* [Required work] Every line in the entries that holds "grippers" should be identified and copied.

* [Extracted material]

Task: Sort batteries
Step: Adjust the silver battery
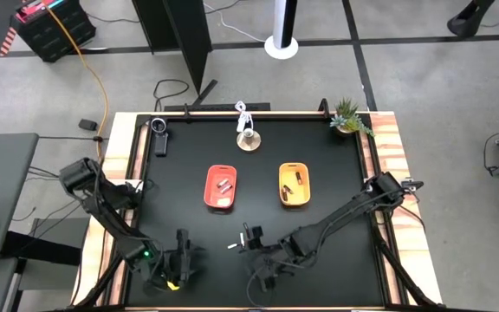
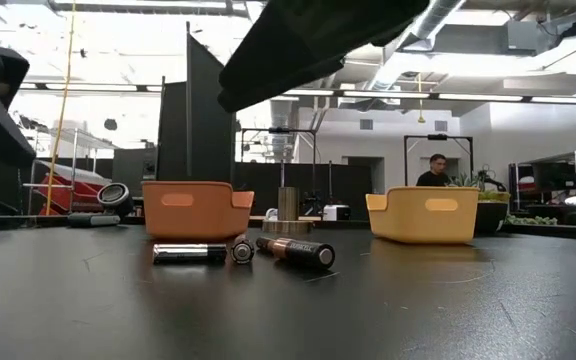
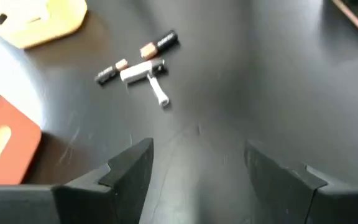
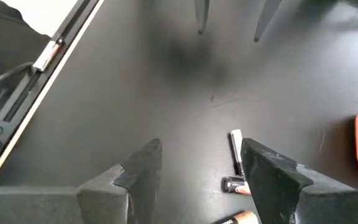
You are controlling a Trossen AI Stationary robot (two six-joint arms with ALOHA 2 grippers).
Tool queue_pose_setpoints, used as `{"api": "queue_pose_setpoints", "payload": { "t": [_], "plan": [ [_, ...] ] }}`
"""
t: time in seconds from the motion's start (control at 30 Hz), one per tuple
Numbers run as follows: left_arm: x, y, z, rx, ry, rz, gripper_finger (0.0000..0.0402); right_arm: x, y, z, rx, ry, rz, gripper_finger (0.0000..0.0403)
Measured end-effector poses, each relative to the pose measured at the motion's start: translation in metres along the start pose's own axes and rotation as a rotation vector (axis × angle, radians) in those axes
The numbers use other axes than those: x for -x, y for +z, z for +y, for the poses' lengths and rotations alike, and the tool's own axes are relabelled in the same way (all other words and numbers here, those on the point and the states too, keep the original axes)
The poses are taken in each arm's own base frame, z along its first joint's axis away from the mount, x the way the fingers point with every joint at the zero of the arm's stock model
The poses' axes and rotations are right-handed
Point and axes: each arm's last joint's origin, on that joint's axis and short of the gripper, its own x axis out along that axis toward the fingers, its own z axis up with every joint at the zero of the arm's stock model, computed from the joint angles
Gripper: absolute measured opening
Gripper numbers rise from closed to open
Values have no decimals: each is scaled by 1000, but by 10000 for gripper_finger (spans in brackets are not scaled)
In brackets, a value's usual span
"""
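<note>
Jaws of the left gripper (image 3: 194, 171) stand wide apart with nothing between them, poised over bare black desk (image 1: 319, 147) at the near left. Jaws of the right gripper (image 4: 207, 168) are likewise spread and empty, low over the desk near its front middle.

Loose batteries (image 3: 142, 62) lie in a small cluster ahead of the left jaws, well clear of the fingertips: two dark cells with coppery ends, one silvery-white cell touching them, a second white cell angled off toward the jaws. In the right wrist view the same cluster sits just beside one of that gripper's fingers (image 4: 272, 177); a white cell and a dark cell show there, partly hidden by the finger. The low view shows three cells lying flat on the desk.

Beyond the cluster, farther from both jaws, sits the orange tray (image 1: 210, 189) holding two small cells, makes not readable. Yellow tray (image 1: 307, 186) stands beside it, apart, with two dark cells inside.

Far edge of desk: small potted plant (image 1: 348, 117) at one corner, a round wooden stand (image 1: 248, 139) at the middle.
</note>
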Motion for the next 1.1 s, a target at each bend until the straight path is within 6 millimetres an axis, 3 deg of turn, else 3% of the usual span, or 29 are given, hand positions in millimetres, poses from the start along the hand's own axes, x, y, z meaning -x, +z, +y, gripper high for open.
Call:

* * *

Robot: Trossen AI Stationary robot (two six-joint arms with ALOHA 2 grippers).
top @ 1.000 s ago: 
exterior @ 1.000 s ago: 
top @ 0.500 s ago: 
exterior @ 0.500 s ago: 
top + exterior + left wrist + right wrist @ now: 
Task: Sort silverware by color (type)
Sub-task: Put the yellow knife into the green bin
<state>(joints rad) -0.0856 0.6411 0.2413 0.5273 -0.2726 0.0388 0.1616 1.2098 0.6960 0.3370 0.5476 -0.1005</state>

* [Solution to the problem]
You are controlling a Trossen AI Stationary robot (two six-joint arms with ALOHA 2 grippers).
Robot: Trossen AI Stationary robot (two six-joint arms with ALOHA 2 grippers).

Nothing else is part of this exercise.